#### Directions
The lines to be set down run from the line containing "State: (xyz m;" through the final line of the data below; print them exactly and print nothing else.

#### Information provided
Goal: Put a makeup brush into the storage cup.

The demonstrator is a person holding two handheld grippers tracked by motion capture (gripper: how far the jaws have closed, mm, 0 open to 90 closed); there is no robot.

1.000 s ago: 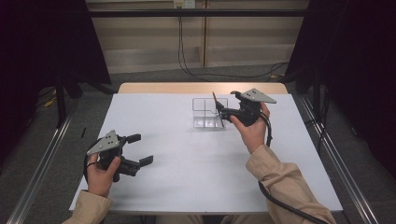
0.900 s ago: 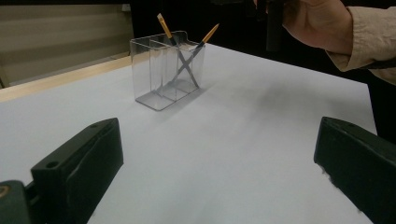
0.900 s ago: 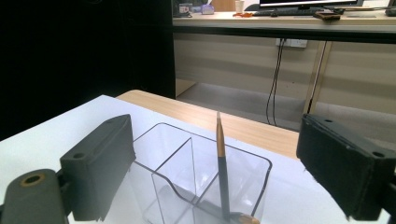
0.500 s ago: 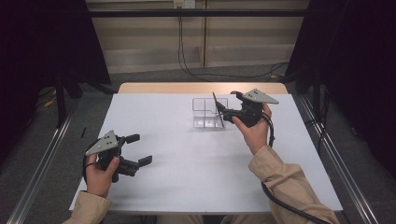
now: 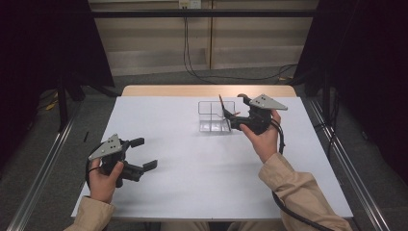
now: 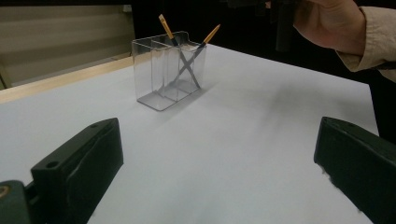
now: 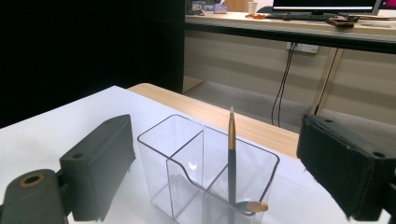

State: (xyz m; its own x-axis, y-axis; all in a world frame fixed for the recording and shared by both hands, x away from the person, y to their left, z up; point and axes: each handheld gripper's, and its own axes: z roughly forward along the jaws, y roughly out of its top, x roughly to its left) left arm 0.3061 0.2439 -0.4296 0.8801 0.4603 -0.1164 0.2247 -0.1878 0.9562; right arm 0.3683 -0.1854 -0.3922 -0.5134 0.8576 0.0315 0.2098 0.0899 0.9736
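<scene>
Clear holder (image 5: pixel 215 117) with two brushes (image 6: pixel 187 56) unmoved near table's far edge; right gripper (image 5: pixel 232 115), jaws spread empty, hovers unchanged; left gripper (image 5: pixel 143 154) likewise agape.

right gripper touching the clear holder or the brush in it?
Apart. In the right gripper view the right gripper is open, its jaws standing wide to either side of the clear holder, with gaps showing; the upright brush stands free between them.

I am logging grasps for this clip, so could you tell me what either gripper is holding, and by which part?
Nothing is held. The left gripper is open over bare table, and the right gripper is open beside the clear holder, whose two brushes stand free.
</scene>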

#### Task result
State: (xyz m; its own x-axis, y-axis; all in a world frame fixed for the recording and shared by both hands, x away from the person, y to their left, z up; point and axes: each handheld gripper's, and its own axes: z roughly forward along the jaws, y roughly out of its top, x roughly to its left) left arm 0.3061 0.2439 -0.4296 0.8801 0.4603 -0.1164 0.2247 -0.1878 0.9562; right arm 0.3683 -0.1854 -0.3922 -0.5134 0.8576 0.0315 0.2098 0.0899 0.9736
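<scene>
Clear holder (image 5: pixel 215 117) with two brushes (image 6: pixel 187 56) unmoved near table's far edge; right gripper (image 5: pixel 232 115), jaws spread empty, hovers unchanged; left gripper (image 5: pixel 143 154) likewise agape.

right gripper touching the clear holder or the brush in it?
Apart. In the right gripper view the right gripper is open, its jaws standing wide to either side of the clear holder, with gaps showing; the upright brush stands free between them.

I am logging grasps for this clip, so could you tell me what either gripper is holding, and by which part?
Nothing is held. The left gripper is open over bare table, and the right gripper is open beside the clear holder, whose two brushes stand free.
</scene>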

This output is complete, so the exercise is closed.